#### Work request
Of all the lines in the entries below, give again exactly those starting at the line containing "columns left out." and ending at the line containing "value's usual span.", both ends included, and no others.
————
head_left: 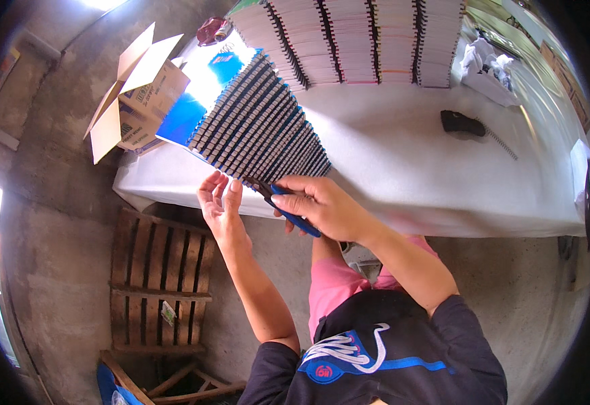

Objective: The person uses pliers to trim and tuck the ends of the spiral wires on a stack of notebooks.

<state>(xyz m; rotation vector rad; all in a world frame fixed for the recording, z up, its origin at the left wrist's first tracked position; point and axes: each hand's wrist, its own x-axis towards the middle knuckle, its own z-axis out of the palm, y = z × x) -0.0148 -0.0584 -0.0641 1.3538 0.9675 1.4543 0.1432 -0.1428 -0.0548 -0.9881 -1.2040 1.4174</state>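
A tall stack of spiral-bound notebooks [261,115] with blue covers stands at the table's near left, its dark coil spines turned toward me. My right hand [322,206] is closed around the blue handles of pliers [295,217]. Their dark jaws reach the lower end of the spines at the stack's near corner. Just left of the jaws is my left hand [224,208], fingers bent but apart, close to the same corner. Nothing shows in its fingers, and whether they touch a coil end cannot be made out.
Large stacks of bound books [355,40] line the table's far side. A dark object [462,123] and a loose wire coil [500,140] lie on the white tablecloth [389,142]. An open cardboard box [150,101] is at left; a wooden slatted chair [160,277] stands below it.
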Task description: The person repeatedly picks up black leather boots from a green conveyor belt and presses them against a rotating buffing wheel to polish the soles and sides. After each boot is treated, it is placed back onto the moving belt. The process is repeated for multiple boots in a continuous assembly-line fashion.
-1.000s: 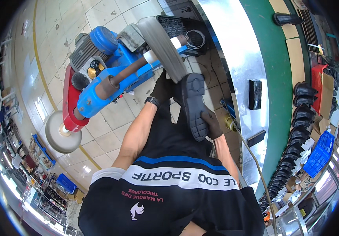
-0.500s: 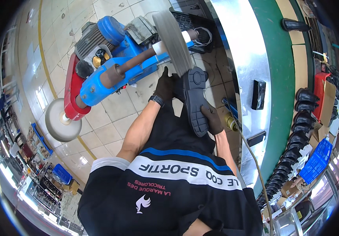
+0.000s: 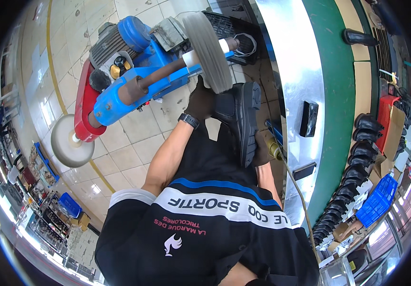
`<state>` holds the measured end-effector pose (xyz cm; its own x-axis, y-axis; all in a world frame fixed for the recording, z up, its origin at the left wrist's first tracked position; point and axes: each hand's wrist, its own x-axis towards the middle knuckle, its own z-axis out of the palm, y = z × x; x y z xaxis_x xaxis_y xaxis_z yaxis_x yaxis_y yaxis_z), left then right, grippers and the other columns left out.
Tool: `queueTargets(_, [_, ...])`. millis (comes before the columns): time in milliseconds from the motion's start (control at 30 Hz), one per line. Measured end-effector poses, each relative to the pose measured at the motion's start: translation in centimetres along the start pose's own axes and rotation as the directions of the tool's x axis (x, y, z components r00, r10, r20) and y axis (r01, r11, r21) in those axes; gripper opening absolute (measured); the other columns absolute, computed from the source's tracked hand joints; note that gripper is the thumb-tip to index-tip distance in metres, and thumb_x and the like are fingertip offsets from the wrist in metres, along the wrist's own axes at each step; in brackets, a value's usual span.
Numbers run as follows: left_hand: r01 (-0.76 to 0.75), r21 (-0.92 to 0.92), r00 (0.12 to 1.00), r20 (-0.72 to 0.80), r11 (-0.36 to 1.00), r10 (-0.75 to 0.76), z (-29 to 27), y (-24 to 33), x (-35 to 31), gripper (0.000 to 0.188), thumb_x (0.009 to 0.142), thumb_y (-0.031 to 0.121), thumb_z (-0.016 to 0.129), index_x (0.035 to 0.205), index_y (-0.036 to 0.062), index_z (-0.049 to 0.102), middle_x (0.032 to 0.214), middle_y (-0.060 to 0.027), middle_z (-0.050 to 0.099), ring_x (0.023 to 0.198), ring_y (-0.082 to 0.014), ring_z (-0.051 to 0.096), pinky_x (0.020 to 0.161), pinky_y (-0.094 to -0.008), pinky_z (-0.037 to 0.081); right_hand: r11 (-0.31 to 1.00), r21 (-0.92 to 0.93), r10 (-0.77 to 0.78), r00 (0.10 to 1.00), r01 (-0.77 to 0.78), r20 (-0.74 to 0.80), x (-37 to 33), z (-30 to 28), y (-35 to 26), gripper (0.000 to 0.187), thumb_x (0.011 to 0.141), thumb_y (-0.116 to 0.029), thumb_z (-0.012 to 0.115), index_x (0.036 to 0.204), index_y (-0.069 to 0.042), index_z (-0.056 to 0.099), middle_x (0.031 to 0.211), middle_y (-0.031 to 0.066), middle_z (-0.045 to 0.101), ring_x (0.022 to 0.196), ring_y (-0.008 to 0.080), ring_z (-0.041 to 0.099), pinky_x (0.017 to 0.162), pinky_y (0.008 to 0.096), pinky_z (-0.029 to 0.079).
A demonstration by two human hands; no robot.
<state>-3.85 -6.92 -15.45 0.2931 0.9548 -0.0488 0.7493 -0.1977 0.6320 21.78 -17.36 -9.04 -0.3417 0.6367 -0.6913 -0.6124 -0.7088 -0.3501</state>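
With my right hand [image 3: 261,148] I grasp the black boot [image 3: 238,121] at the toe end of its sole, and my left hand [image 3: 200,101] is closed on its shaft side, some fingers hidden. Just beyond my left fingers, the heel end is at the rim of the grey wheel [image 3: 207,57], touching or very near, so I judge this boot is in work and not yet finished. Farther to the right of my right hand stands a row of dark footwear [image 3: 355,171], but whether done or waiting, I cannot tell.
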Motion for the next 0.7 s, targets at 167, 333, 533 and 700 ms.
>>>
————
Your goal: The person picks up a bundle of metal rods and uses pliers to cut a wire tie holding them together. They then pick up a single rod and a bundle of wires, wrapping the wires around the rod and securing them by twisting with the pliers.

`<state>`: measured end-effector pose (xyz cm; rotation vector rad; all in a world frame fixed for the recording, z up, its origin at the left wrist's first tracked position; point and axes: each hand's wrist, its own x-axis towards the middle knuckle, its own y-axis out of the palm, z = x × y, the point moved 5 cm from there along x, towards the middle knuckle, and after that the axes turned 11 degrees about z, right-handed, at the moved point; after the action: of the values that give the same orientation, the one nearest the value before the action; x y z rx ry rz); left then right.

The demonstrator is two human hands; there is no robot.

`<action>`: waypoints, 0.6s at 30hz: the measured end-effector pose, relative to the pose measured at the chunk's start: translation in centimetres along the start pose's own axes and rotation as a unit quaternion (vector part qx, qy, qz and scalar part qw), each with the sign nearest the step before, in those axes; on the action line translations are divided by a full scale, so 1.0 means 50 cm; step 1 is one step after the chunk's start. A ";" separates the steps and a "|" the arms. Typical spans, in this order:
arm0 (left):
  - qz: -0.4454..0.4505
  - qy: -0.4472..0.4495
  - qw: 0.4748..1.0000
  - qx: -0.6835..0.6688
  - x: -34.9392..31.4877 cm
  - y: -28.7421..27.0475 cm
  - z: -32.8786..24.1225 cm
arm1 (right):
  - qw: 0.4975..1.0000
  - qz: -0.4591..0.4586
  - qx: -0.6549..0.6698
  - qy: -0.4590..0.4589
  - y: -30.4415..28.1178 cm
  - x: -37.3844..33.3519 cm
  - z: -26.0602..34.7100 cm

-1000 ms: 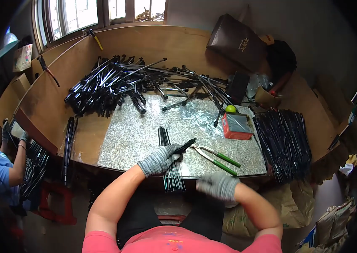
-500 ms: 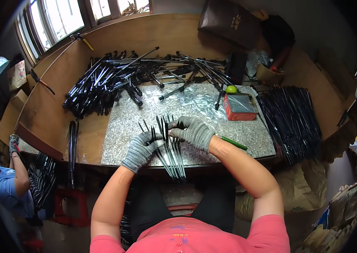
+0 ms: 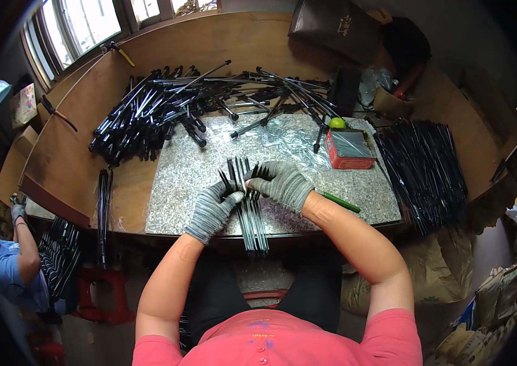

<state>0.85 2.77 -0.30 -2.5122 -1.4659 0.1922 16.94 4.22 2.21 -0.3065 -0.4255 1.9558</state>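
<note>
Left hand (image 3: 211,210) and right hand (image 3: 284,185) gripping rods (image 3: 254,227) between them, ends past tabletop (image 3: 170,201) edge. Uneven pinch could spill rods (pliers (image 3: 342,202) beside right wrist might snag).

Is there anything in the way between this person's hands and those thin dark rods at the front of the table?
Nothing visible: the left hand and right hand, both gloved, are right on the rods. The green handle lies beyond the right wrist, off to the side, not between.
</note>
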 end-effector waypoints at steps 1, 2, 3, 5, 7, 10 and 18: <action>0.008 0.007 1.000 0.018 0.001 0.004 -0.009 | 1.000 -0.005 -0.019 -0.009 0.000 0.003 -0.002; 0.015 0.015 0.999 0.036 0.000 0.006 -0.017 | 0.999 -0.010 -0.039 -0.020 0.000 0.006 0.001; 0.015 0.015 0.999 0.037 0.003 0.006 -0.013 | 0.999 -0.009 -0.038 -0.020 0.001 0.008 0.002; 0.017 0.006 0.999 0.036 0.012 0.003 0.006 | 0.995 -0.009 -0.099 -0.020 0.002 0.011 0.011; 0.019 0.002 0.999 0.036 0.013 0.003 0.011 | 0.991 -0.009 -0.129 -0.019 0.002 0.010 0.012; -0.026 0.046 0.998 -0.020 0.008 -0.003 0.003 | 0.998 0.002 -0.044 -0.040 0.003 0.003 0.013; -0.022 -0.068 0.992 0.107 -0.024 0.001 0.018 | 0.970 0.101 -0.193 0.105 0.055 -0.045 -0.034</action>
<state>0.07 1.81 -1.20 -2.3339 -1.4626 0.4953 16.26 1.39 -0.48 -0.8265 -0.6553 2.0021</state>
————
#### Answer below
`<state>` holds the measured end-effector pose (xyz cm; its own x-axis, y-axis; all in a world frame fixed for the recording, z up, its origin at the left wrist's first tracked position; point and axes: each hand's wrist, its own x-axis towards the middle knuckle, its own z-axis out of the palm, y = z × x; x y z xaxis_x xaxis_y xaxis_z yaxis_x yaxis_y yaxis_z), left then right, grippers and the other columns left out.
Tool: `queueTargets(_, [_, ...])`. millis (comes before the columns): time in milliseconds from the motion's start (control at 30 Hz), one per line. Measured end-effector poses, each relative to the pose measured at the motion's start: translation in centimetres along the start pose's own axes and rotation as the directions of the tool's x axis (x, y, z components r00, r10, r20) and y axis (r01, r11, r21) in those axes; gripper opening absolute (measured); the other columns absolute, computed from the source's tracked hand joints; note that gripper is the thumb-tip to index-tip distance in metres, and thumb_x and the like are fingertip offsets from the wrist in metres, along the wrist's own axes at each step; in brackets, a value's usual span.

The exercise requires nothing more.